Parliament today voted 38 to 34 in favour of a motion of no-confidence to remove opposition Dhivehi Rayyithunge Party (DRP) MP Dr Afrashim Ali from the Judicial Service Commission (JSC).
The motion to dismiss controversial religious scholar Afrashim from the judicial watchdog body was submitted by Majority Leader “Reeko” Moosa Manik of the ruling Maldivian Democratic Party (MDP) last week.
The DRP had issued a three-line whip in an effort to save the embattled JSC member during today’s vote.
Responding to the multiple charges of misconduct, Afrashim denied that his appointment as the JSC’s representative to the Supreme Court violated article 163 of the constitution, which requires a majority of the commission’s 10 members to be in attendance for a vote.
Only five members of the JSC had signed in as present at the meeting in question on February 6.
Afrashim argued that seeking the approval of JSC members through telephone calls was standard practice while meetings could be held without a majority in attendance “under special circumstances.”
If members participated through audio conferencing, he added, “they can be considered to be present in a meaningful sense.”
On the matter of drawing allowances, Afrashim pointed out that the decision to award committee allowances was made by the interim commission in January 2009, prior to his appointment to the JSC.
“When we were selected for the commission, the Judicial Service Commission’s administration informed us to give our [bank] account numbers to deposit money,” he said. “We didn’t even know what that money was for. This is not something that we decided for ourselves unlawfully.”

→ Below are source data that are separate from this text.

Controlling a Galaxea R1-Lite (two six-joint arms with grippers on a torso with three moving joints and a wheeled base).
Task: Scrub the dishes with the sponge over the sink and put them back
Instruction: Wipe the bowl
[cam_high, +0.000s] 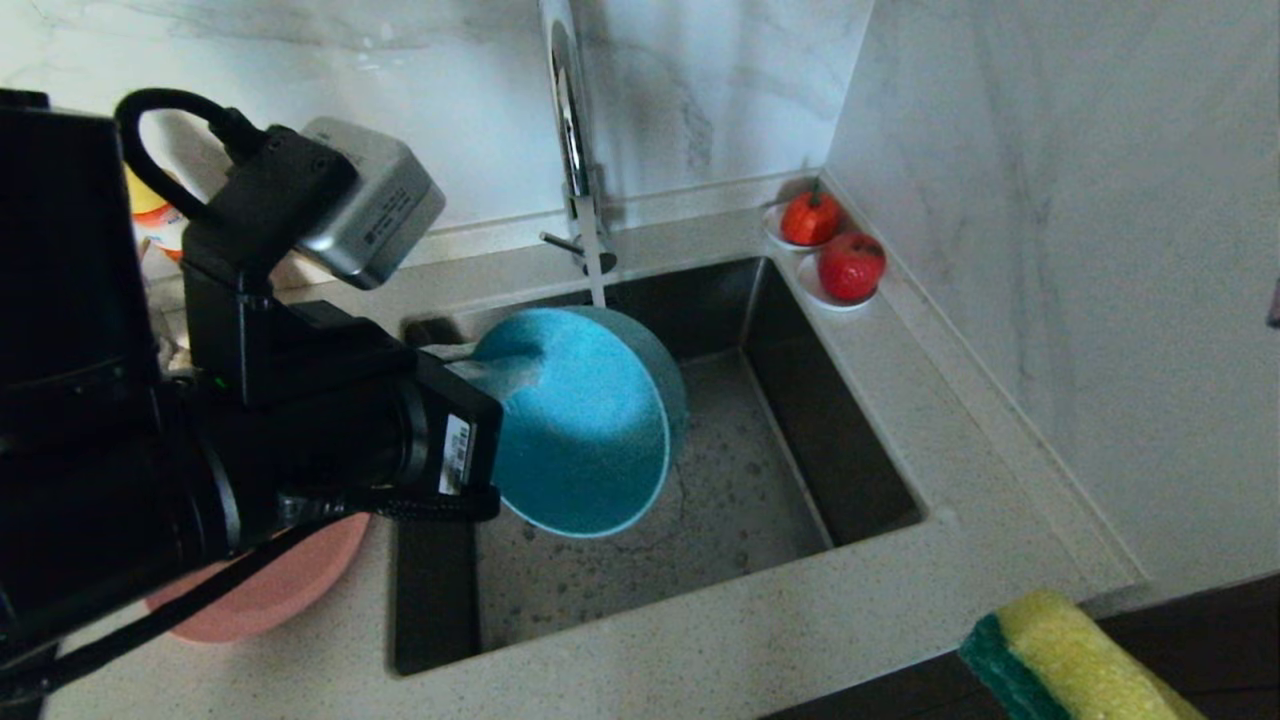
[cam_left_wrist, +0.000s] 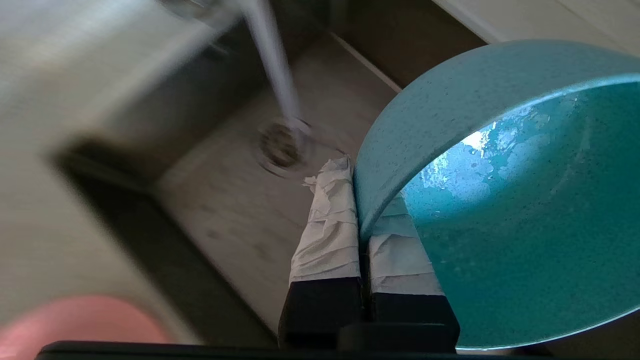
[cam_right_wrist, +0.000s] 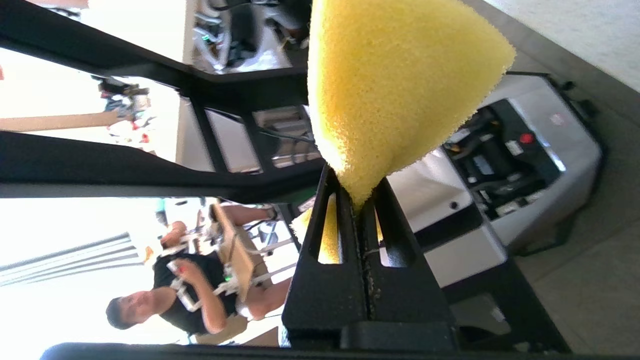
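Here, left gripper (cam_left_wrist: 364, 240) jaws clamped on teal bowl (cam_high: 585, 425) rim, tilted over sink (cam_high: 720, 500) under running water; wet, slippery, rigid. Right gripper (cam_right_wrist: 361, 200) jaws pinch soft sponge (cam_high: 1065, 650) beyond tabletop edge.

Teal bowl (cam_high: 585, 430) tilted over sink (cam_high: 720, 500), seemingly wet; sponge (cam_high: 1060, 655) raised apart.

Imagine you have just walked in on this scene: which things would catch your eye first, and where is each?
The teal bowl stands out first: the left gripper is clamped on its rim and holds it tilted over the sink, with water from the tap running past its far edge. Next comes the yellow sponge, pinched in the right gripper off the counter's near right corner. Two red fruits sit on saucers behind the sink.
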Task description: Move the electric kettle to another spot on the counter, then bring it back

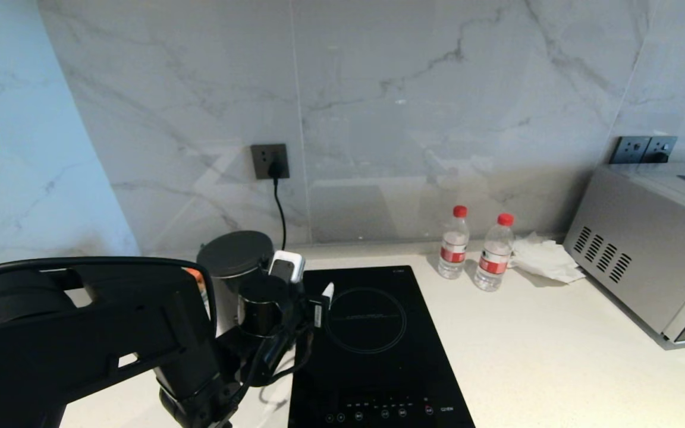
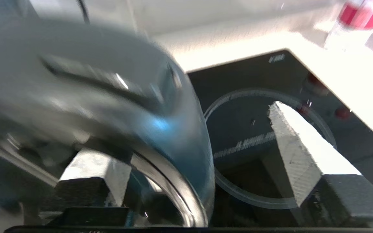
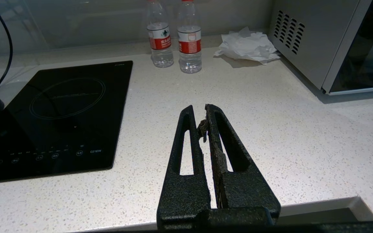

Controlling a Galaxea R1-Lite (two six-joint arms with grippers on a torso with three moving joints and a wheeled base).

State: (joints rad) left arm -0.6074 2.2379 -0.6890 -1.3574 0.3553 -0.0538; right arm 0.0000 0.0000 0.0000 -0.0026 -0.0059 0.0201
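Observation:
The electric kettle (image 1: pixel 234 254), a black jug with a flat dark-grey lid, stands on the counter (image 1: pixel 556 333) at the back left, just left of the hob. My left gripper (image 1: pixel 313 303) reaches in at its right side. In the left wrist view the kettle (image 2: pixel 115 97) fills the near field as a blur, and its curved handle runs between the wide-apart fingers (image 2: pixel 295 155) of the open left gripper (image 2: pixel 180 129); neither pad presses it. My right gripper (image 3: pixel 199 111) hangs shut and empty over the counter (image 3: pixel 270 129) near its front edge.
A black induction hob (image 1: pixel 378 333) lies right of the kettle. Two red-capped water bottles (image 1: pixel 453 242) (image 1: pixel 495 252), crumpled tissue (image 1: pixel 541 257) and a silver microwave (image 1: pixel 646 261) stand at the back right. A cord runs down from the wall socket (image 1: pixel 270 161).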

Article 164 of the constitution states that “A member of the Judicial Service Commission who is not a member of the Executive, the Judiciary, or the People’s Majlis shall be paid such salary and allowances as may be determined by the People’s Majlis.”
Afrashim insisted that the article does not explicitly prohibit remuneration for commission members already receiving state incomes.
Moreover, as the article states that parliament could approve salaries and allowances for all commission members, Afrashim argued that the annual JSC budget, including provisions for committee allowances, was passed by parliament “because it was not in violation of the constitution.”
The JSC budget obtained by Minivan News confirmed that JSC members were in some cases receiving up to Rf 9000 (US$700) a month as a ‘committee allowance’; a total of Rf 514,660 (US$40,000) in 2010.
The DRP MP for Ungoofaru also denied any wrongdoing in the vetting process of reappointing judges in August 2010 – which took place amid concerns about the competency and integrity – as stipulated by article 285 of the constitution.
Echoing claims by fellow opposition MPs, Afrashim alleged that the resolution to remove him from the JSC constituted “an attempt to politically influence the judiciary and transfer judges.”
In his closing statement after the two-hour long debate, Afrashim alleged that President Mohamed Nasheed had called him on former DRP MP Alhan Fahmy’s phone and requested that Criminal Court Judge Abdulla Mohamed “be removed even if it meant disregarding principles and procedure.”
Former President’s Member on the JSC, Aishath Velezinee, described today’s decision in parliament as “a victory for all reformists.”
“The Majlis’ decision to remove Dr Afrashim for breach of trust and acting unconstitutionally raises a fundamental question about the legality of the courts today,” Velezinee said, highlighting the JSC’s hasty and untransparent reappointment of all sitting judges in August 2010.
“I blame the Speaker [Abdulla Shahid] for having sat in the JSC during Dr Afrashim’s treason,” Velezinee added. “He has lost all authority to remain as Speaker and thereby hold his seat in the JSC. The Majlis must now ensure that Article 285 is honoured in full, and judicial reform in undertaken as guaranteed by the Constitution.”
Dr Afrashim’s allegations that President Nasheed had attempted to bully him into dismissing the Chief Judge of the Criminal Court, Abdulla Mohamed, “sounded to me like a last minute life line,” Velezinee said.
“Afrashim never mentioned that in the JSC. And having sat as the President’s appointed member, I can vouch that President Nasheed never made any such request of me.”